On Security: Passwords and Identity

The question of identity on the Web is complex. Walk into a brick-and-mortar business, and the owner can recognize you as a regular customer. At minimum, he can check your driver's license or the signature on your credit card. Although it's certainly possible to fake physical tokens like these, it's not easy, and when a criminal has to be present to commit fraud, the risk and consequences of getting caught are high.

Transactions on the Web are altogether different. By its nature, Web traffic is somewhat anonymous. This presents a significant challenge for Web-based software that needs to know who is at the other end of a connection, and it presents an enticing target to criminals, who can perpetrate fraud from anywhere on the planet with little risk of being caught or punished.

The modern Web experience is not passive. We don't just go to the Web to sit back and read. At last count, half a billion people were using Facebook every month. Vast numbers of people are conducting business, managing projects, documents and financial transactions using Web-based tools on a daily basis. All of these interactive services need to reliably identify the person sitting at the keyboard.

As a set of technologies, though, the Web was not designed with identification in mind. Network traffic identifies the machines that are communicating, but not the people who are operating those machines. Various schemes have been created to meet this need and allow people to identify themselves to a Web application, but the traditional pattern, which most of us use every day, is the username/password system.

A username is analogous to a person's given name: it's an identifier, but it's generally not considered secret. The password, though, is what verifies that the person entering the username is indeed the correct individual. We're all familiar with the problems inherent to this system. Passwords have to be remembered, but they also have to be difficult to guess. These two properties are difficult to reconcile.

Identification systems generally look for one or more of the following factors to prove a person's identity:

  1. Something you are, like when a shopkeeper recognizes your face or voice
  2. Something you have, like a driver's license or credit card
  3. Something you know, like a password

Each of these has strengths and weaknesses. Knowledge-based identification only works if the knowledge is secret. As soon as someone else knows or guesses a password, it no longer identifies an individual. But it's also the easiest to implement, since it doesn't require anything more than a brain. It's difficult for Web-based systems to make use of physical objects for authentication, although some software does use them. But until everyone agrees to use the same standardized system worldwide, broad adoption seems unlikely.

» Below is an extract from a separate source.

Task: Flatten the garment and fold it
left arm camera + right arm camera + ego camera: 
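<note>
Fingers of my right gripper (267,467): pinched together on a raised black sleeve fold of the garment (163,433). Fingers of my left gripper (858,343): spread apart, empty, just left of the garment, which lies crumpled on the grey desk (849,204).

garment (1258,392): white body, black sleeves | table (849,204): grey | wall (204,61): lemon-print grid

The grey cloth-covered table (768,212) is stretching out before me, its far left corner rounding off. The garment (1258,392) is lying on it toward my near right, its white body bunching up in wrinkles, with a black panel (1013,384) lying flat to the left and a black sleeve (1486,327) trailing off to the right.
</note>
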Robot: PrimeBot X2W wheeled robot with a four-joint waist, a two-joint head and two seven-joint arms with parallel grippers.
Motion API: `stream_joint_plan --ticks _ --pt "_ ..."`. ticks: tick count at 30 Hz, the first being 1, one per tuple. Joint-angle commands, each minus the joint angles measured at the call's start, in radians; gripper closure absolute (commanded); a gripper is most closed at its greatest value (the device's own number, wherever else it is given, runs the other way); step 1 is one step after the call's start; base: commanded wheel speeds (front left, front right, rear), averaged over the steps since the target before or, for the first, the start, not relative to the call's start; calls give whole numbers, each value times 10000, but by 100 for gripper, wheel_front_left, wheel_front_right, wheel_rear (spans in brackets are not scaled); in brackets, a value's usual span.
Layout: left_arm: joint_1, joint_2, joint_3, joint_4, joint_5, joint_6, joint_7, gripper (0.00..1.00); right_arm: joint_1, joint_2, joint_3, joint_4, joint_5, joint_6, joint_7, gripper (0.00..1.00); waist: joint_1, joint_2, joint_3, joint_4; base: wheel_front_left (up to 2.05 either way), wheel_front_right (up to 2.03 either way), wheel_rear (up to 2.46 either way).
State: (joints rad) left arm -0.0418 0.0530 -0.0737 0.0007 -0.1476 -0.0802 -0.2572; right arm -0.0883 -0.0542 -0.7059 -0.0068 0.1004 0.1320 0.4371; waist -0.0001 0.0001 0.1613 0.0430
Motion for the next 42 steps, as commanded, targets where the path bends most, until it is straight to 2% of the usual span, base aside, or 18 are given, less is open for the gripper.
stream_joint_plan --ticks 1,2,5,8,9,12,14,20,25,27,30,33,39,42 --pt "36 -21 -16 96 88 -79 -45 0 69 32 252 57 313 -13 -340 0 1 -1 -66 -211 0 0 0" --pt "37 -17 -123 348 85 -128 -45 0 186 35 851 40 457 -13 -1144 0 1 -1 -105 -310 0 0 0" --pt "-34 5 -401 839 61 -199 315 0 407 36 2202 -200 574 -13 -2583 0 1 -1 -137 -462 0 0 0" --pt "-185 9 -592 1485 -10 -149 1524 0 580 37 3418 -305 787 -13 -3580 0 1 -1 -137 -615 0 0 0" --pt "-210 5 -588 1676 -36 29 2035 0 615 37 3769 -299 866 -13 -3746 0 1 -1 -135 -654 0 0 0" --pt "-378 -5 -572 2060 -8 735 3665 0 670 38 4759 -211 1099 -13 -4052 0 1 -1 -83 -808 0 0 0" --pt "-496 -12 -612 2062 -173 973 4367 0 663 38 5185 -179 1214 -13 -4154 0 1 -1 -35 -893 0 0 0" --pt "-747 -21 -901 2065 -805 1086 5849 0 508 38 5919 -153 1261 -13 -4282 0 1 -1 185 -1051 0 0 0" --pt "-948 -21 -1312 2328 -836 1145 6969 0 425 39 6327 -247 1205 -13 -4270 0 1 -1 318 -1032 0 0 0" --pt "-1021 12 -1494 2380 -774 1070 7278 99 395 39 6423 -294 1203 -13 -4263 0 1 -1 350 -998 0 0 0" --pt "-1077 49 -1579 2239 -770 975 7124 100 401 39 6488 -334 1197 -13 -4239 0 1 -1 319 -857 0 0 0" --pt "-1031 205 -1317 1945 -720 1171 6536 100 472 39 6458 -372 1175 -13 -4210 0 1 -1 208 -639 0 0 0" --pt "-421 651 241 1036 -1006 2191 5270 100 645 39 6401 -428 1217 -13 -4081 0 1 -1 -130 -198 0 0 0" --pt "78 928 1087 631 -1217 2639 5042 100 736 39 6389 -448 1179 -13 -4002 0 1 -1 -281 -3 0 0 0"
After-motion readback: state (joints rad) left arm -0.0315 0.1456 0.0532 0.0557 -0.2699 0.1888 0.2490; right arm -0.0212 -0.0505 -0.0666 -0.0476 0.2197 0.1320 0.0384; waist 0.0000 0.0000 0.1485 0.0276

Password guessing is not just a theoretical problem. Servers across the globe are hammered all day long by automated software trying to guess common passwords and take over user accounts, which may then be used for any number of malicious purposes. In response, Web-based systems increasingly require a certain level of complexity in passwords, making them harder to guess. For example, if a password is required to contain at least one digit, it's unlikely to be found in an attacker's dictionary. Password reuse is also a concern. If I use the same password to access Facebook, Twitter, and my bank, anyone who obtains the password for one system can access the others.

In an ideal world, we would all use unique, completely random passwords for every application we access. But without using software or some other system to help manage all these passwords, the staggering number of systems that require login would make this an impossible task.

We don't live in an ideal world, and we can't let perfect security become the enemy of good security. In general, the following guidelines will protect the average user against most common attacks:

  1. Use a different password for sensitive applications (banking and the like) versus those that are rarely used or untrusted
  2. Even if an application doesn't have special requirements, don't use a password that could be found in a dictionary, or easily predictable sequences like "1234" and "qwerty"
  3. Don't write passwords down, or if you must, make the written version different from the real password. For example, you might write all digits one less than the actual value, substituting "3" for "4" and simply remembering to add one when you use the password.